This portfolio is heavily weighted towards technology, with nearly half invested in the Invesco NASDAQ 100 ETF, emphasizing large-cap tech companies. The Schwab U.S. Dividend Equity ETF and Invesco S&P 500® Momentum ETF complement this focus, adding a mix of dividend-paying and high-momentum stocks. The concentration in just three ETFs, all within the stock asset class, indicates a low level of diversification across asset types, though it spans several sectors.
Historically, the portfolio has achieved a Compound Annual Growth Rate (CAGR) of 15.61%, with a significant maximum drawdown of -24.89%. This performance suggests a relatively high return but comes with substantial volatility, as indicated by the drawdown. The days contributing to 90% of the returns being concentrated in just 23 days highlights the portfolio's dependency on short-term gains, which can be risky.
Using Monte Carlo simulation, which projects future performance based on historical data, the portfolio shows a wide range of outcomes.
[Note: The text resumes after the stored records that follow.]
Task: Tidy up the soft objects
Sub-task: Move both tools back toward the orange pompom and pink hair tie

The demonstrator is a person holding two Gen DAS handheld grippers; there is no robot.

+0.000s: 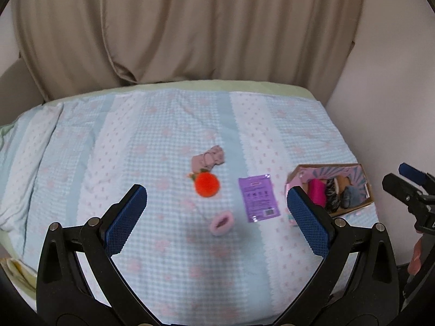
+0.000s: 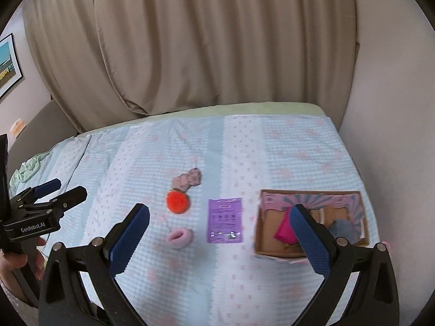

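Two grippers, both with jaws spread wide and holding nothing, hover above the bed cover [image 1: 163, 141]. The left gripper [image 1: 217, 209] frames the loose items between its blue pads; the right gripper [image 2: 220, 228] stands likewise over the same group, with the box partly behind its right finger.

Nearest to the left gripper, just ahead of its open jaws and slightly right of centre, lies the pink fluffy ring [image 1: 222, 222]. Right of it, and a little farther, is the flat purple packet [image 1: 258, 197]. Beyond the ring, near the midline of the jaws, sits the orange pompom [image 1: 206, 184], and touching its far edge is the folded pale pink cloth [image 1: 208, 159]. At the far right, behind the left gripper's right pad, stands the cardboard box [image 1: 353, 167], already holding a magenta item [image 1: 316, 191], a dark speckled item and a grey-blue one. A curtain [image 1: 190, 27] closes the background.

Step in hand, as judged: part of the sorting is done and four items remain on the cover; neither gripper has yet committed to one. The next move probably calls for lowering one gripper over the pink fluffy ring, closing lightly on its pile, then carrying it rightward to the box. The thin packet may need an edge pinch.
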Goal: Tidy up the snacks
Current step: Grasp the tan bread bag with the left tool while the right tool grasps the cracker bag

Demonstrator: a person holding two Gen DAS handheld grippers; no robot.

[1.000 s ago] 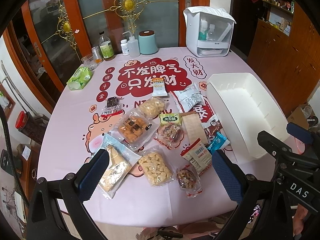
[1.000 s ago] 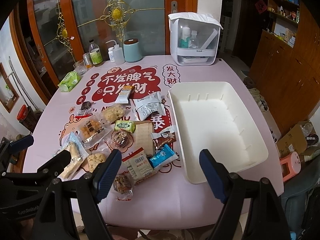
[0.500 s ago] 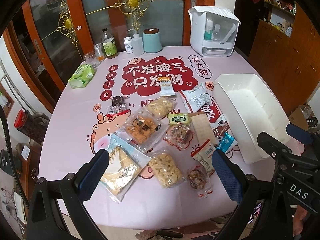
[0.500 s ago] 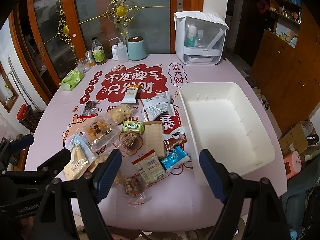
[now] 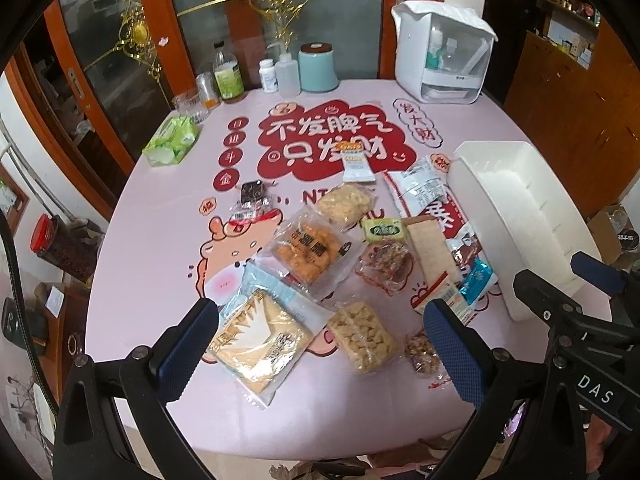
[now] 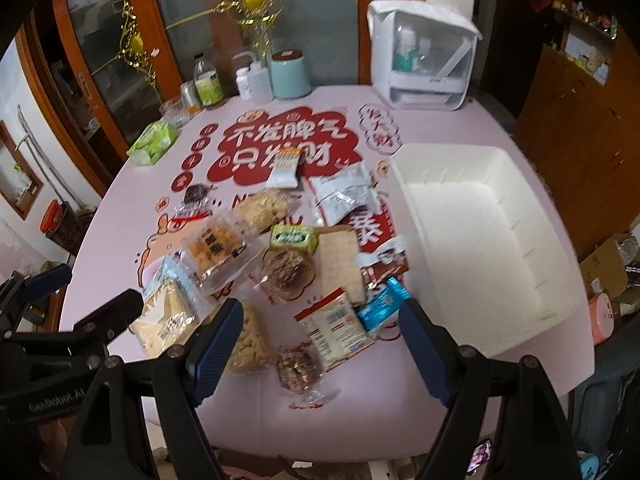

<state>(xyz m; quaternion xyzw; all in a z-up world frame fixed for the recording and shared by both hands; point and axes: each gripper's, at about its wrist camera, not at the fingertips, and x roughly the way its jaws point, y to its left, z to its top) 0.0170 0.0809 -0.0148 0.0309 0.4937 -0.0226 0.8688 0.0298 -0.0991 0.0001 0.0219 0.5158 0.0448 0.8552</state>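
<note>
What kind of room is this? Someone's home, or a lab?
Most likely a home dining room. A round table under a pink cartoon cloth holds loose snack packets and a white bin, with household bottles at the back, wooden cabinets to one side, and a gold-trimmed glass door behind.

Desk layout: snacks at centre, bin to the right.
Snack packets (image 5: 304, 252) lie scattered mid-desk (image 5: 160, 248); bin (image 6: 480, 232) sits just right of them; bottles (image 5: 228, 76) and a canister (image 5: 318, 66) stand along the far edge, a lidded organiser (image 5: 440, 60) at far right.
</note>
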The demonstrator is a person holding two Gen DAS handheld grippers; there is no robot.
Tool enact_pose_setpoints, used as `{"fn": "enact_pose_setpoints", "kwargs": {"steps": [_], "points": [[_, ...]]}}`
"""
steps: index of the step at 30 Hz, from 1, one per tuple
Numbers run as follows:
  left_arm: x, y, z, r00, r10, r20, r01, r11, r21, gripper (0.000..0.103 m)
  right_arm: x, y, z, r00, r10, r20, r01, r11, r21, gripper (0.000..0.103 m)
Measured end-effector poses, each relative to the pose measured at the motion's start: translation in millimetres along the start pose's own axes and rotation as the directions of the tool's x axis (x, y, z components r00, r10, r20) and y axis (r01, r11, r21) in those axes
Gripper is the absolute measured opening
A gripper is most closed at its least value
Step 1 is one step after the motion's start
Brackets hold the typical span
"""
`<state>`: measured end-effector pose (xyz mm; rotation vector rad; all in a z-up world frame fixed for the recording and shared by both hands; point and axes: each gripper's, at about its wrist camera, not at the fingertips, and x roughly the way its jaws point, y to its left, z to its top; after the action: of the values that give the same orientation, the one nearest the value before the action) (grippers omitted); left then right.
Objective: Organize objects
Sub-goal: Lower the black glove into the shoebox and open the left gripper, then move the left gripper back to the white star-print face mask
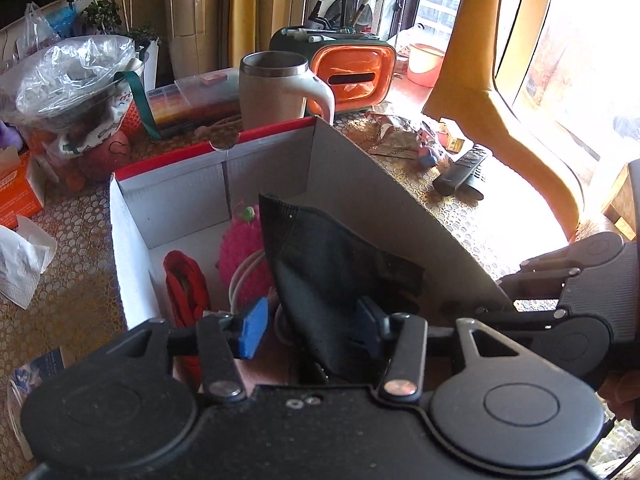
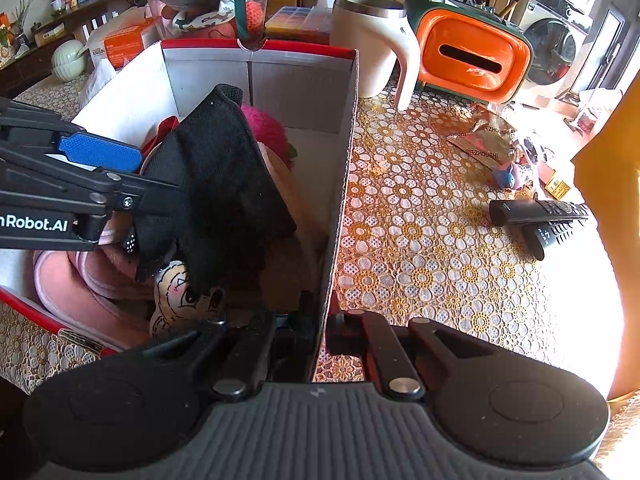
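Standing spread, the left tool [image 1: 310, 326] straddles the black cloth [image 1: 332, 264] in the box [image 2: 344, 168], whose wall the right tool [image 2: 320, 320] pinches; cloth may snag a pad [image 1: 252, 332].

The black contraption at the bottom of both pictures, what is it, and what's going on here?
Those are two hand-held grippers, clamps a person squeezes, each carrying a wide-angle camera looking along its fingers. One picture comes from the left gripper, the other from the right gripper. The right one is clamped on the side wall of a red-rimmed cardboard box. The left one, jaws apart, has a black cloth between its blue pads over the box, which already holds soft pink things. On the flowered tablecloth stand a mug and an orange container, with two remotes nearby.
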<state>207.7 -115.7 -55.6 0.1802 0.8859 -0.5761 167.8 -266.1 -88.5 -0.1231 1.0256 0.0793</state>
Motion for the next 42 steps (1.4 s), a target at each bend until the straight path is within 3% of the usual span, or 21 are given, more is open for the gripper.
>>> {"fn": "enact_pose_setpoints", "kwargs": {"steps": [17, 25, 37, 42], "points": [[-62.9, 23.6, -12.3, 0.994, 0.033, 0.106, -0.028, 0.998, -0.051, 0.081, -0.4, 1.1, -0.6, 1.000, -0.004, -0.002, 0.004, 1.000, -0.007, 0.004], [-86.0, 55.1, -26.3, 0.988, 0.095, 0.121, -0.084, 0.992, -0.096, 0.085, -2.9, -2.8, -2.2, 1.000, -0.002, -0.008, 0.002, 1.000, -0.009, 0.004], [-114.1, 118.9, -43.5, 0.968, 0.220, 0.125, -0.190, 0.958, -0.216, 0.102, -8.5, -11.9, -9.7, 1.000, 0.005, -0.022, -0.006, 1.000, -0.009, 0.004], [-112.0, 146.0, -54.8, 0.960, 0.265, 0.094, -0.233, 0.936, -0.262, 0.102, -10.2, -12.7, -11.3, 1.000, 0.009, -0.026, -0.009, 1.000, -0.013, 0.004]]}}
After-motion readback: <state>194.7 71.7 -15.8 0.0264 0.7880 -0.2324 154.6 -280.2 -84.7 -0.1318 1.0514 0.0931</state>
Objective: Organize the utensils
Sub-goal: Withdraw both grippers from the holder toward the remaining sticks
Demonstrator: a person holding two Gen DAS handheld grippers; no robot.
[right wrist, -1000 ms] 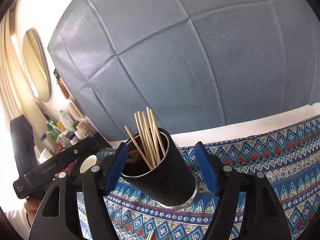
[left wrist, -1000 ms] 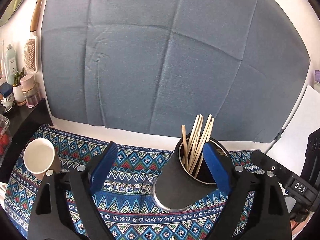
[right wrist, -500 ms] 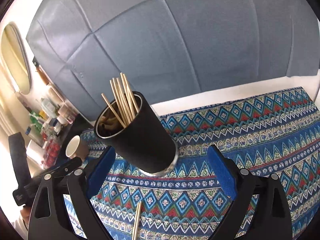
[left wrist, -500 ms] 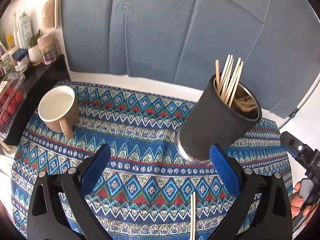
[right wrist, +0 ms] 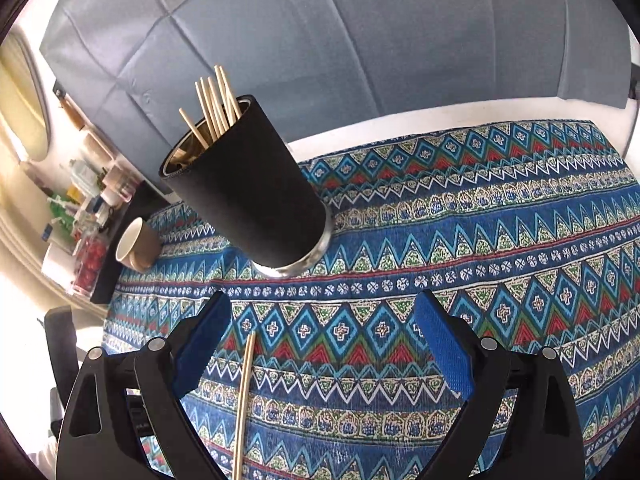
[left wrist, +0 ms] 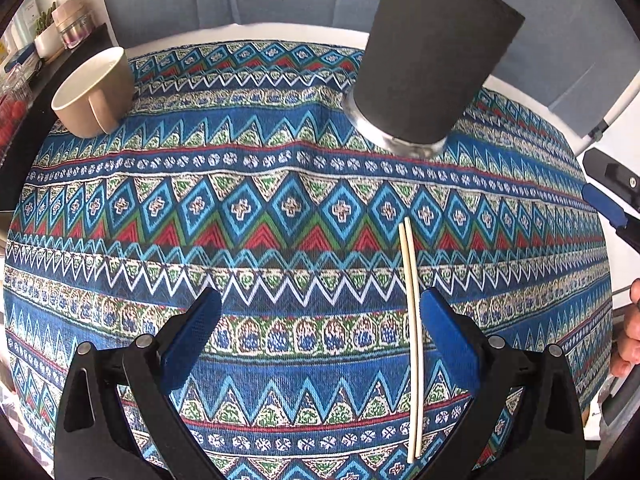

The median projection suggests a significant potential for growth (733.3% increase), but the wide spread between the 5th and 67th percentiles (128.3% to 1,061.7%) underscores the high uncertainty and risk involved. It's important to remember that these projections are speculative and depend heavily on past performance, which is not always indicative of future results.
The portfolio is entirely allocated to stocks, with no exposure to other asset classes like bonds or real estate. This singular focus on equities enhances potential returns but also increases risk, especially in market downturns. Diversifying across asset classes can help mitigate this risk and provide more stable long-term growth.
The sectoral allocation shows a strong preference for technology, communication services, and consumer cyclicals, which are sectors known for their growth potential but also for their volatility. The underrepresentation of traditionally defensive sectors like utilities and real estate could make the portfolio more susceptible to market swings.
Almost entirely focused on North American equities, the portfolio has minimal exposure to international markets. This geographic concentration may limit diversification benefits and exposure to global growth opportunities, particularly in emerging markets.
With a focus on big and mega-cap companies, the portfolio is positioned to benefit from the stability and growth potential of large corporations. However, the limited exposure to small and micro-cap stocks could mean missing out on the higher growth potential these companies can offer, albeit with higher risk.
This chart shows the Efficient Frontier, calculated using your current assets with different allocation combinations. It highlights the best balance between risk and return based on historical data. "Efficient" portfolios maximize returns for a given risk or minimize risk for a given return. Portfolios below the curve are less efficient. This is informational and not a recommendation to buy or sell any assets.
Click on the colored dots to explore allocations.
The current portfolio shows a strong focus on growth through tech-heavy and large-cap equities, which has historically provided high returns. However, optimization using the Efficient Frontier could suggest a reallocation to include assets with lower correlation, improving the risk-return profile. This approach seeks to maximize returns for a given level of risk but does not account for individual investment goals or the benefits of diversification beyond volatility reduction.
The portfolio's dividend yield is skewed by the high yield of the Schwab U.S. Dividend Equity ETF. While dividends contribute to the portfolio's overall return, the focus on growth-oriented tech ETFs means the overall yield is moderate. Investors should consider their need for income vs. growth in their investment strategy.
The portfolio benefits from relatively low costs, with a Total Expense Ratio (TER) of 0.11%. Lower costs contribute to higher net returns over time, making this an efficient portfolio from a cost perspective. However, investors should balance cost considerations with the need for diversification and risk management.